The ability of Large Language Models (LLMs) to use external tools unlocks powerful real-world interactions, making rigorous evaluation essential. However, current benchmarks primarily report final accuracy, revealing what models can do but obscuring the cognitive bottlenecks that define their true capability boundaries. To move from simple performance scoring to a diagnostic tool, we introduce a framework grounded in Cognitive Load Theory. Our framework deconstructs task complexity into two quantifiable components: Intrinsic Load, the inherent structural complexity of the solution path, formalized with a novel Tool Interaction Graph; and Extraneous Load, the difficulty arising from ambiguous task presentation. To enable controlled experiments, we construct ToolLoad-Bench, the first benchmark with parametrically adjustable cognitive load. Our evaluation reveals distinct performance cliffs as cognitive load increases, allowing us to precisely map each model's capability boundary. We validate that our framework's predictions are highly calibrated with empirical results, establishing a principled methodology for understanding an agent's limits and a practical foundation for building more efficient systems.
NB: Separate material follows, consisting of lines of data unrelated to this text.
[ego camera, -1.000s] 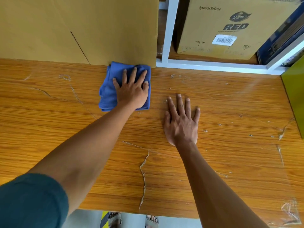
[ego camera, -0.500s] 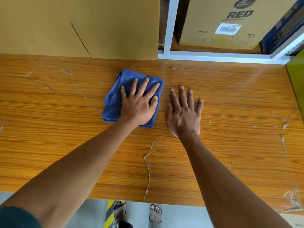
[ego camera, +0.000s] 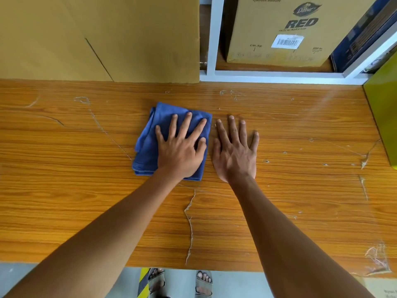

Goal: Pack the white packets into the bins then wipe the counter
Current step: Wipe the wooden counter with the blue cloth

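A folded blue cloth (ego camera: 150,145) lies on the wooden counter (ego camera: 64,179), near its middle. My left hand (ego camera: 180,149) presses flat on the cloth with fingers spread. Just to the right, my right hand (ego camera: 235,153) rests palm down on the bare wood, fingers apart, holding nothing. No white packets or bins show in this view.
A large plain cardboard box (ego camera: 103,37) stands at the counter's back left. Behind the back edge, a white shelf frame (ego camera: 214,39) holds a printed carton (ego camera: 279,33). A yellow-green box (ego camera: 384,117) sits at the right edge. Peeling clear film scars the wood. Sandalled feet (ego camera: 180,282) show below.
My left hand has slid the blue cloth away from the cardboard box, toward me and slightly right. My right hand has stayed flat on the counter beside it.
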Demonstrator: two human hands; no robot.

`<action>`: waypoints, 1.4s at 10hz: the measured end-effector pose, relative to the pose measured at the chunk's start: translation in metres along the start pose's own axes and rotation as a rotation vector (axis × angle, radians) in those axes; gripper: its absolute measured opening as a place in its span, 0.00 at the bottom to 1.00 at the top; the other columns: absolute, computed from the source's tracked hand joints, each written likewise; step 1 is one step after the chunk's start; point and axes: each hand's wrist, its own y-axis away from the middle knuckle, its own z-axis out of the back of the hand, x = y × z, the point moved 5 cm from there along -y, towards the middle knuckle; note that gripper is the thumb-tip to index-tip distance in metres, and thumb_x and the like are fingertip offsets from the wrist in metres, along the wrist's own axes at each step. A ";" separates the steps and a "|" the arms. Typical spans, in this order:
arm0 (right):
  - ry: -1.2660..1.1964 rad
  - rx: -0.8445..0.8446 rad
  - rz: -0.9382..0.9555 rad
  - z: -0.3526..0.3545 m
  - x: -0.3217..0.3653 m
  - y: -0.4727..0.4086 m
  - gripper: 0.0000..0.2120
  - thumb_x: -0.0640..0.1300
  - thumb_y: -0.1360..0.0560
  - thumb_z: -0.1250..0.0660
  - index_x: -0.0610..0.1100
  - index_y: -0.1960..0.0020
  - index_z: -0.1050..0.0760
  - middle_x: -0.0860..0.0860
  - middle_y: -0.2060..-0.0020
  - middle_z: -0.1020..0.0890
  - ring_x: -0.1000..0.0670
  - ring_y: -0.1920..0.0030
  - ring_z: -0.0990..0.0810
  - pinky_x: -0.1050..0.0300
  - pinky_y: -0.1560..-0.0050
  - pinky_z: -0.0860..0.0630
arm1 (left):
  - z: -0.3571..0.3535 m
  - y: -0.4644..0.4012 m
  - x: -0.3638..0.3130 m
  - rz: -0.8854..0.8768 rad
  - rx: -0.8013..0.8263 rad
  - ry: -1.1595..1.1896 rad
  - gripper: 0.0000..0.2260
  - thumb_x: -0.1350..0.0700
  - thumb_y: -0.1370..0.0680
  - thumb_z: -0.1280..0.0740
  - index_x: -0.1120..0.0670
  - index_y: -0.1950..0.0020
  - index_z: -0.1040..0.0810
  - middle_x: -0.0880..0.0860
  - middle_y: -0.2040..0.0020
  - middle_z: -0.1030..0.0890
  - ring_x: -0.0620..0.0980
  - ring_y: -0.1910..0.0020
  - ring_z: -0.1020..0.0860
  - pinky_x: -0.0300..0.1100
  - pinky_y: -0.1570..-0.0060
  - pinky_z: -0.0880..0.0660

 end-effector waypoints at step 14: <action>-0.032 0.052 0.257 -0.015 0.112 0.061 0.31 0.65 0.15 0.60 0.56 0.14 0.55 0.51 0.14 0.57 0.47 0.15 0.60 0.36 0.18 0.60 | 0.023 0.044 0.107 0.030 -0.142 0.093 0.25 0.47 0.17 0.46 0.44 0.20 0.29 0.52 0.18 0.33 0.57 0.18 0.37 0.60 0.24 0.38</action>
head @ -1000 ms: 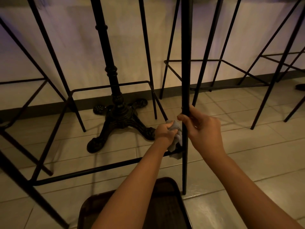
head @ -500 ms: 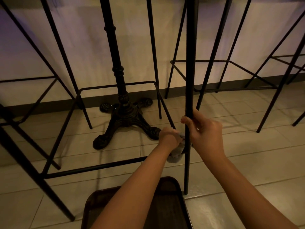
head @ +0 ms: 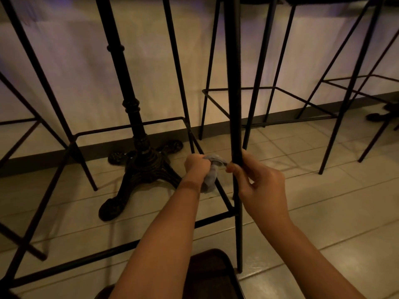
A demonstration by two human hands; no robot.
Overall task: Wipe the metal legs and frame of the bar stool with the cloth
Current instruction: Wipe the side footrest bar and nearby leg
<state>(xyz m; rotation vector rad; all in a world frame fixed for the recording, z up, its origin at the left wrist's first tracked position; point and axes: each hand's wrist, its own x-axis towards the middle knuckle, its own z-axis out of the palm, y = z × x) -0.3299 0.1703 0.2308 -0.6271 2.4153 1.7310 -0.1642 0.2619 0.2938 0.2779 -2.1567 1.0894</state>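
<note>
The bar stool has thin black metal legs; its near leg point(head: 234, 87) runs down the middle of the view to the tiled floor. A black footrest bar point(head: 224, 197) joins that leg low down. My right hand point(head: 259, 182) is wrapped around the near leg just above the footrest joint. My left hand point(head: 197, 167) grips a crumpled grey cloth point(head: 212, 173) and presses it on the side footrest bar, just left of the leg. Part of the cloth hangs below my fist.
An ornate black cast-iron table base point(head: 138, 156) stands on the floor at left behind the stool frame. More black stools point(head: 336, 108) line the white wall. A dark brown seat point(head: 213, 275) lies under my arms at the bottom edge.
My left hand and the cloth moved up along the side footrest bar, away from the joint with the near leg. The cloth shows more. My right hand keeps its hold on the leg.
</note>
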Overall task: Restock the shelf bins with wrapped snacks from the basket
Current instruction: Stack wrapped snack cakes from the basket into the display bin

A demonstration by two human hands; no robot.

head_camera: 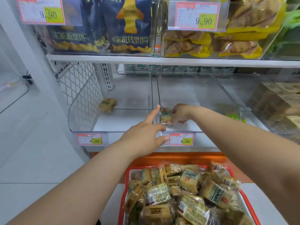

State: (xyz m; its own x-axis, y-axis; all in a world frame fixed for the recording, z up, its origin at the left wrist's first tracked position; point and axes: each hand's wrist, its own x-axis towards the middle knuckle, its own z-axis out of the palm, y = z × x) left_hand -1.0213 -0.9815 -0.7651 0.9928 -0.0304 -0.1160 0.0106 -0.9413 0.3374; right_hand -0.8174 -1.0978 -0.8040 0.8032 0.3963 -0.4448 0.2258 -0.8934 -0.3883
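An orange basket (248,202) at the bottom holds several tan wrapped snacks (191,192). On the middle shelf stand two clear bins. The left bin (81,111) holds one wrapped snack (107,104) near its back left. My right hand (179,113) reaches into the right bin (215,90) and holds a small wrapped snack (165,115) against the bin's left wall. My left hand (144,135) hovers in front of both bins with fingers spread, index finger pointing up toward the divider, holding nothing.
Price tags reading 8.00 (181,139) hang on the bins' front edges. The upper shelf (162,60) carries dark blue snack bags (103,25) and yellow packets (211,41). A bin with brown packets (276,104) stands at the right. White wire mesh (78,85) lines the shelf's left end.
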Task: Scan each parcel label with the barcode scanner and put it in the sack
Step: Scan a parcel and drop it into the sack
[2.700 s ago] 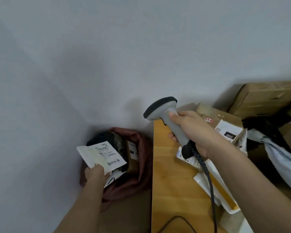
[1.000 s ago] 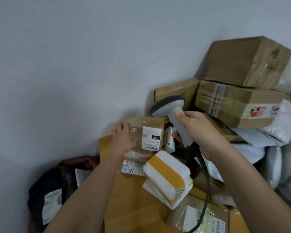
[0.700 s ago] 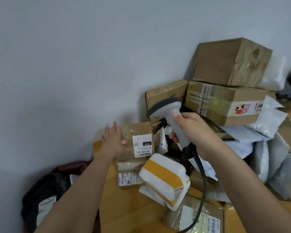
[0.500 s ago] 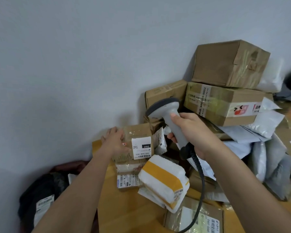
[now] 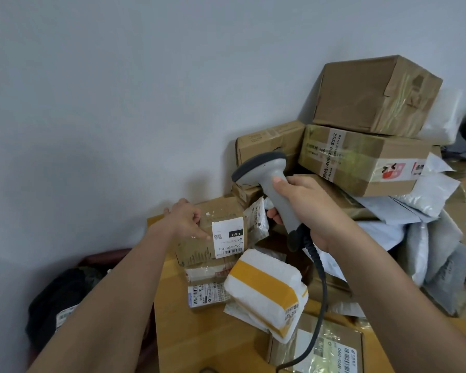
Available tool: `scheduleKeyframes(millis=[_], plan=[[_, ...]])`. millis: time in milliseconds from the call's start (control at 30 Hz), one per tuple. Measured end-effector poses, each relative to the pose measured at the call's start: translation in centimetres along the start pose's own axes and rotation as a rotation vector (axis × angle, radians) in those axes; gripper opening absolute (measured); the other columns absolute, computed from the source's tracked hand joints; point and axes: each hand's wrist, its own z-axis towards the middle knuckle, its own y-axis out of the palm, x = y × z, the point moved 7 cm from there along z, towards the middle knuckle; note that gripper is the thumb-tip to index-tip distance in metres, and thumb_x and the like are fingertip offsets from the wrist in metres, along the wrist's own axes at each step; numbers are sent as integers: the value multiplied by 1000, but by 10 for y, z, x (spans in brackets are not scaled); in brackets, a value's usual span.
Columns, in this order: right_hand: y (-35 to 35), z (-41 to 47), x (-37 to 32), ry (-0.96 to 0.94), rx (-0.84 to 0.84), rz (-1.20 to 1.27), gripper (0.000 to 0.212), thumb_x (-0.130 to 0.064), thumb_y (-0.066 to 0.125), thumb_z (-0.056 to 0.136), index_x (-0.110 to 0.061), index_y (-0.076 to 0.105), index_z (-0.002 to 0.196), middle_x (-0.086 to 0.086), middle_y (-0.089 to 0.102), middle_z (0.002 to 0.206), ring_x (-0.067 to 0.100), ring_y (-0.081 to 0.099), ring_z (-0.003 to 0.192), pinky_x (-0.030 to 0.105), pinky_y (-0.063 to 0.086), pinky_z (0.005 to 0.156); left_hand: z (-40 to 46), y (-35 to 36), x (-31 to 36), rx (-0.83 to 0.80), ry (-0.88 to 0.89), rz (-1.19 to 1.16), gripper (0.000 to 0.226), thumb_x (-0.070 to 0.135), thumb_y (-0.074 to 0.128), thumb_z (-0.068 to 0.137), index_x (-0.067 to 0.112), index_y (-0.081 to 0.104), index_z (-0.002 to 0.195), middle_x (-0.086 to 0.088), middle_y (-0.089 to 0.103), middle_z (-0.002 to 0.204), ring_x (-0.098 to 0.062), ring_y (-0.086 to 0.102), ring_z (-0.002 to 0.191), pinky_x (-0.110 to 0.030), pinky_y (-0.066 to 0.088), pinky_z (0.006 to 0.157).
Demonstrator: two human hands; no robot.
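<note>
Left hand (image 5: 184,220): fingers curled over the top left corner of a small box (image 5: 213,232), thumb on its front face, gripping it; the box stands tilted on the table (image 5: 199,340) with its white label (image 5: 228,239) facing the camera, label printed "060" upside down. Right hand (image 5: 304,208): closed round the grey handle of the scanner (image 5: 272,189), head pointing left above the small box, not touching it; black coiled cable (image 5: 316,292) hangs from the handle down toward the bottom edge. Below the small box: a flat taped parcel (image 5: 207,288) with a barcode label. Just right of that: a white padded parcel (image 5: 267,289) with a yellow tape band, lying on another labelled box (image 5: 331,351). Behind the scanner: stacked cartons (image 5: 366,135) against the wall (image 5: 145,76), grey mailer bags (image 5: 436,254) to the right. Sack (image 5: 54,302): dark, on the floor left of the table, a labelled parcel showing inside it.
</note>
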Motion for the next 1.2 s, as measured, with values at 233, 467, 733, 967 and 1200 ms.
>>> scheduleKeyframes(millis=[233, 467, 733, 967, 1200], plan=[[-4, -2, -6, 7, 23, 96, 19, -27, 53, 103, -11, 61, 101, 12, 63, 90, 12, 63, 61, 26, 53, 60, -26, -37, -13, 85, -50, -352, 52, 40, 92, 57, 20, 50, 79, -4, 57, 93, -16, 56, 79, -22, 44, 56], [-1, 0, -20, -56, 107, 272, 6, -8, 70, 89, -6, 64, 90, 9, 64, 71, 14, 58, 56, 29, 53, 60, -81, -62, -16, 54, -210, -1052, 100, 69, 83, 51, 22, 42, 129, -8, 64, 118, -25, 66, 102, -42, 57, 78], [28, 3, -26, -134, 98, 402, 45, -22, 84, 78, -14, 59, 115, 10, 70, 96, 21, 71, 84, 41, 62, 76, -125, -81, 46, -56, 66, -1433, 57, 50, 59, 86, 23, 54, 135, -8, 64, 130, -28, 61, 119, -47, 54, 92], [30, -10, -32, -210, 263, 459, 77, -42, 87, 71, -23, 46, 132, 6, 65, 114, 21, 66, 101, 40, 56, 86, -130, -90, 59, 44, 82, -1544, 65, 48, 67, 77, 25, 51, 135, -10, 67, 125, -32, 63, 116, -60, 48, 97], [34, -12, -38, -269, 203, 518, 94, -49, 88, 60, -27, 35, 134, -3, 60, 117, 12, 62, 103, 24, 48, 75, -129, -97, 93, 40, 181, -1810, 49, 36, 76, 78, 17, 60, 120, -24, 70, 109, -40, 67, 106, -61, 47, 97]])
翻译：大型语言模型（LLM）使用外部工具的能力开启了强大的现实世界交互，这使得严谨的评估变得至关重要。然而，当前的基准测试主要报告最终准确率，这揭示了模型能够做什么，却模糊了定义其真实能力边界的认知瓶颈。为了从简单的性能评分转向诊断工具，我们引入了一个基于认知负荷理论的框架。我们的框架将任务复杂性解构为两个可量化的组成部分：内在负荷，即解决方案路径固有的结构复杂性，通过一种新颖的工具交互图进行形式化；以及外在负荷，即由模糊的任务呈现方式所引起的难度。为了进行受控实验，我们构建了ToolLoad-Bench，这是第一个具有参数可调认知负荷的基准测试。我们的评估揭示了随着认知负荷增加而出现的明显性能陡降，使我们能够精确绘制每个模型的能力边界。我们验证了该框架的预测与实证结果高度吻合，从而建立了一种理解智能体极限的原则性方法，并为构建更高效系统奠定了实践基础。